Esta semana hemos tocado un tema que nos ha hecho ver que actualmente estamos viviendo una crisis pero que no es la peor situación que hemos vivido en las últimas décadas, la Gran Depresión y la consecuente crisis de los años 30.
Es un hecho claro que se inició en Estados Unidos, tras una década de crecimiento económico, incremento del endeudamiento y especulación bursátil, con beneficios rápidos y fáciles. Habitualmente se señala como primer síntoma claro, o como detonante -dependiendo de interpretaciones-, de la Depresión el 24 de octubre de 1929 ("Jueves Negro''), con el desplome de la bolsa de Nueva York y la pérdida vertiginosa del valor de las acciones allí cotizadas, aunque la contracción de la economía había comenzado en el primer semestre de 1929. El desplome del precio de las acciones fue extraordinariamente intenso, alcanzando tintes dramáticos. Gran número de inversionistas vieron cómo su dinero, en muchos casos tomado a crédito, se volatilizaba en cuestión de días. El 'crash' bursátil motivó una reacción en cadena en el sistema financiero, con numerosos bancos que empezaron a tener problemas de solvencia y de liquidez al acentuarse la desconfianza en su capacidad de reembolsar a los depositantes.

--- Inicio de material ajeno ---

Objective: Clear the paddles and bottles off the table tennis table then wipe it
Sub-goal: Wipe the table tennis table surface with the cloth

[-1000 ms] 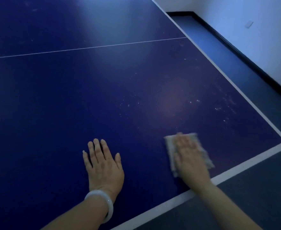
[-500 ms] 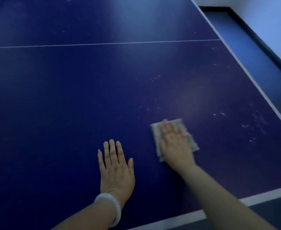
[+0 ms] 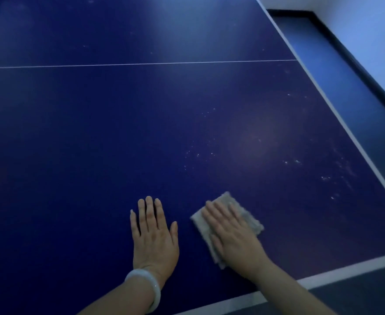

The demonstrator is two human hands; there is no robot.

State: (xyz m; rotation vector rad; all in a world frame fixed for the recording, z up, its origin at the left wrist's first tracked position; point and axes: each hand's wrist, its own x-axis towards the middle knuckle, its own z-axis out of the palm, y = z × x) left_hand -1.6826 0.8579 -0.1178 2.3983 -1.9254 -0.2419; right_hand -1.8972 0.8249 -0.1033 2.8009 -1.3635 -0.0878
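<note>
The dark blue table tennis table fills most of the view, with a thin white centre line across it. My right hand lies flat, fingers straight, pressing a folded grey cloth onto the table near the front edge. My left hand, with a pale bangle on the wrist, rests flat on the table just left of the cloth. Small white specks dot the surface beyond and to the right of the cloth. No paddles or bottles are in view.
The table's white border runs along the front edge and up the right side. Beyond the right edge lies blue floor, then a black skirting strip and a white wall.
My right hand has slid the cloth left across the table and then back towards the front edge. My left hand stays flat in the same spot. The camera view has shifted.
</note>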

Si comparamos la crisis económica del 1930 con la crisis actual vemos que hay un factor que determina la gran diferencia entre ambas, la globalización. Hoy en día debido al mundo interrelacionado en el que nos encontramos, un error causado en una punta del planeta puede llegar a tener consecuencias en su antípoda. Las empresas se extienden alrededor del planeta manteniendo relaciones y flujos de información de gran intensidad. Por ejemplo, resulta fácil ser partícipe del capital de una empresa americana desde el salón de nuestra casa en Barcelona. Por este motivo, una crisis en esta situación se extiende a mucha más velocidad que hace 80 años. Las empresas sin querer se contagian las deudas y los problemas de liquidez y así se genera una bola de incertidumbre financiera cada vez más grande. Además, debido a la extensísima red de comunicaciones que nos permite estar a todos perfectamente informados de las situaciones a nivel mundial resulta dinamita para fomentar la acentuación de la preocupación y el miedo.